EXERCISE GOAL — Set down exactly the lines below, starting at the one that contains "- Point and" and ending at the one that contains "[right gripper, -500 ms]", with both of those lines included and nothing else.

[EXERCISE INPUT]

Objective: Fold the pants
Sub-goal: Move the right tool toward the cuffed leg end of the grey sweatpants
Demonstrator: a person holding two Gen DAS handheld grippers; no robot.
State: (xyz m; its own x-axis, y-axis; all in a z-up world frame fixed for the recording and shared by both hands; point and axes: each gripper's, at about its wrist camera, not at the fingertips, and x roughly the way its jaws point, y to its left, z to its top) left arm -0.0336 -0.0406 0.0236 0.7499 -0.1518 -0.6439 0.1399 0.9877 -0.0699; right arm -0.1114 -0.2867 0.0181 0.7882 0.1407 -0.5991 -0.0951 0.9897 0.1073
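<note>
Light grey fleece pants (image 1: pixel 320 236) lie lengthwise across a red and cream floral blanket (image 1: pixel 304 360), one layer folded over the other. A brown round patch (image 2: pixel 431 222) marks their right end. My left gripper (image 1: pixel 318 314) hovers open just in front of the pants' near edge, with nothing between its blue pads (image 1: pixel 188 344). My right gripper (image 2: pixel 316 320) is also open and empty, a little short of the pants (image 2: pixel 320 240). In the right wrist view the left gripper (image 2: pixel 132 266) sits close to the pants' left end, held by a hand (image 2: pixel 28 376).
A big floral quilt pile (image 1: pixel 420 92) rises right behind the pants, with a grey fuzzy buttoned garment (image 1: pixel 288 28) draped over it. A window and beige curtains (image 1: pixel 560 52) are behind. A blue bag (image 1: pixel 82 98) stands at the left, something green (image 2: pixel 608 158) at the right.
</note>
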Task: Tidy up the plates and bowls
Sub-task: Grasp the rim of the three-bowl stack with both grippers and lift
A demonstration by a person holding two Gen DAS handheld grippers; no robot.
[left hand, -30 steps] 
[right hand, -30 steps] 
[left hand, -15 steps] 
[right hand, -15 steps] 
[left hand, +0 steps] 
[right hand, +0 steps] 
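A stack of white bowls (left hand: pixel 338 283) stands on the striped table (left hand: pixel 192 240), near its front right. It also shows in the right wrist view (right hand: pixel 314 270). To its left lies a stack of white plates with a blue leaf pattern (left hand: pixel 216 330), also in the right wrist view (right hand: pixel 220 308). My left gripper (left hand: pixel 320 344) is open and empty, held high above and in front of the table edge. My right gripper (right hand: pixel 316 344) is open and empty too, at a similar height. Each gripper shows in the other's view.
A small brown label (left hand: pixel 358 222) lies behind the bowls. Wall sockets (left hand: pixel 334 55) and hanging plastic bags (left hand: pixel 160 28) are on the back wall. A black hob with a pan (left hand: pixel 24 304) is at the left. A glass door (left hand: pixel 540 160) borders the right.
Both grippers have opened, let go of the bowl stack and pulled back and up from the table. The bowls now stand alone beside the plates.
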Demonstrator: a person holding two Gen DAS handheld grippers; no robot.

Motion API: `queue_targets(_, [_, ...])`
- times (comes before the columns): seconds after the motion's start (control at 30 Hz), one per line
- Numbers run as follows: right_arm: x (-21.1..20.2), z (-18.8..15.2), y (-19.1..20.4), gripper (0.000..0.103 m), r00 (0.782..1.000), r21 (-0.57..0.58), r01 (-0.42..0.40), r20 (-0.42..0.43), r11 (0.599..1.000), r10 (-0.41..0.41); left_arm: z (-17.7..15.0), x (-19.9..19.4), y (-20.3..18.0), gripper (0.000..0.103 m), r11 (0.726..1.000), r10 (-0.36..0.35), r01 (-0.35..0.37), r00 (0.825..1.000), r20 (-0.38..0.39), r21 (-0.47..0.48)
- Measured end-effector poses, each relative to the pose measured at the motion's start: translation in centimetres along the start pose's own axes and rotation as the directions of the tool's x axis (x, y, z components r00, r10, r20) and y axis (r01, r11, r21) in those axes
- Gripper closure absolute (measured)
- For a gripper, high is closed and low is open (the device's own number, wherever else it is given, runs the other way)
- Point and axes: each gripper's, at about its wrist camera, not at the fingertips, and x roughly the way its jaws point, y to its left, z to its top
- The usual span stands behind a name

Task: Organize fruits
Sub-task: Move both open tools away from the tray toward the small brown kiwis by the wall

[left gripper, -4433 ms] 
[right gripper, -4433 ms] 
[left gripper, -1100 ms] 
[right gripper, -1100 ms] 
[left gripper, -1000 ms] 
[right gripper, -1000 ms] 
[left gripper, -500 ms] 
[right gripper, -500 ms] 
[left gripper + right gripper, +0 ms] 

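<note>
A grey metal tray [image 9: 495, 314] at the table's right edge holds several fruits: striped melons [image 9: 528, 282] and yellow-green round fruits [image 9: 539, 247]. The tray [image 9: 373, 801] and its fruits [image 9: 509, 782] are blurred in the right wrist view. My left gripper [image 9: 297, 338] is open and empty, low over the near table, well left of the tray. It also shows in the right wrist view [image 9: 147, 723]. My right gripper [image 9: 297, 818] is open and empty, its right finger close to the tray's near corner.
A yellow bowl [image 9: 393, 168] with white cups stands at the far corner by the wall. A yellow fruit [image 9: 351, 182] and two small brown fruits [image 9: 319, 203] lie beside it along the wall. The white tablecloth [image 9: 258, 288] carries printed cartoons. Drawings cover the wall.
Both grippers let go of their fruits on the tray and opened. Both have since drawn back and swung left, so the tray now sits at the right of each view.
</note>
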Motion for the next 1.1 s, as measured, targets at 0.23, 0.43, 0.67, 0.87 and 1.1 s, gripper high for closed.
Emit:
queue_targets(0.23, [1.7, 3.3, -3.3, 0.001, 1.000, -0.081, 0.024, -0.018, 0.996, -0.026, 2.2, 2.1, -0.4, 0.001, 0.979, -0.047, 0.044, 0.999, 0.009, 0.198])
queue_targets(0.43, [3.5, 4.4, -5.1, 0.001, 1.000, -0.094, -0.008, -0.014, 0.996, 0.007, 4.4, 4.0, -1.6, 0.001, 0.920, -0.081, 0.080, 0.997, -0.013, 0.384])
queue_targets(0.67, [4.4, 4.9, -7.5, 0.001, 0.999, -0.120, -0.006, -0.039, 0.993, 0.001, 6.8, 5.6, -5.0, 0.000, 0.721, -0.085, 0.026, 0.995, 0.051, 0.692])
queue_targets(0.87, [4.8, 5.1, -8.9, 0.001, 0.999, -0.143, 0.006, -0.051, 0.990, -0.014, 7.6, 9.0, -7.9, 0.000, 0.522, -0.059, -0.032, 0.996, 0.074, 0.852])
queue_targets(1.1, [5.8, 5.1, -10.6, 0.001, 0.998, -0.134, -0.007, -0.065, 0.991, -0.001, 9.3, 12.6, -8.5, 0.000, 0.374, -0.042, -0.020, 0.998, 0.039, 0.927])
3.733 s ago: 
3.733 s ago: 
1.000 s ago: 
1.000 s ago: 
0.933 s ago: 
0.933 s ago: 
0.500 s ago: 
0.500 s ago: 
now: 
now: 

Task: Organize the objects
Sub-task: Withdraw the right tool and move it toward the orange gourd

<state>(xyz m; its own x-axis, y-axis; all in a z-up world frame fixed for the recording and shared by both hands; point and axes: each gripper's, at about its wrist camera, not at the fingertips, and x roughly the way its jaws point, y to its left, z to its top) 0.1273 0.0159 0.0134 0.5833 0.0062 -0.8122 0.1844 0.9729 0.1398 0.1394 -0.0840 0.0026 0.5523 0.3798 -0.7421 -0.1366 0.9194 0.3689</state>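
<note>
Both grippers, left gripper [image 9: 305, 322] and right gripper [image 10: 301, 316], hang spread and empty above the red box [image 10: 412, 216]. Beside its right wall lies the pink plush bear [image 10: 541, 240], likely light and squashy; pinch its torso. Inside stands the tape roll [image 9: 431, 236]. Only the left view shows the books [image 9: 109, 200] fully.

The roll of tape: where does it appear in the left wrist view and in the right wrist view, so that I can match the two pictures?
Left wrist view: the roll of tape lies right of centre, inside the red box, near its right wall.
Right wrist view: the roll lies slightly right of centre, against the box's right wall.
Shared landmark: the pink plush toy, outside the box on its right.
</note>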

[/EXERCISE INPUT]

SOLUTION TO THIS PROBLEM —
- Point and axes: each gripper's, at about its wrist camera, not at the fingertips, and x roughly the way its jaws point, y to its left, z to its top
- The usual span stands behind a name

Task: Organize fruits
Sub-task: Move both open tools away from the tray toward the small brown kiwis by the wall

[left gripper, -4433 ms] 
[right gripper, -4433 ms] 
[left gripper, -1100 ms] 
[right gripper, -1100 ms] 
[left gripper, -1000 ms] 
[right gripper, -1000 ms] 
[left gripper, -500 ms] 
[right gripper, -500 ms] 

The exercise is done, and nothing more is needed.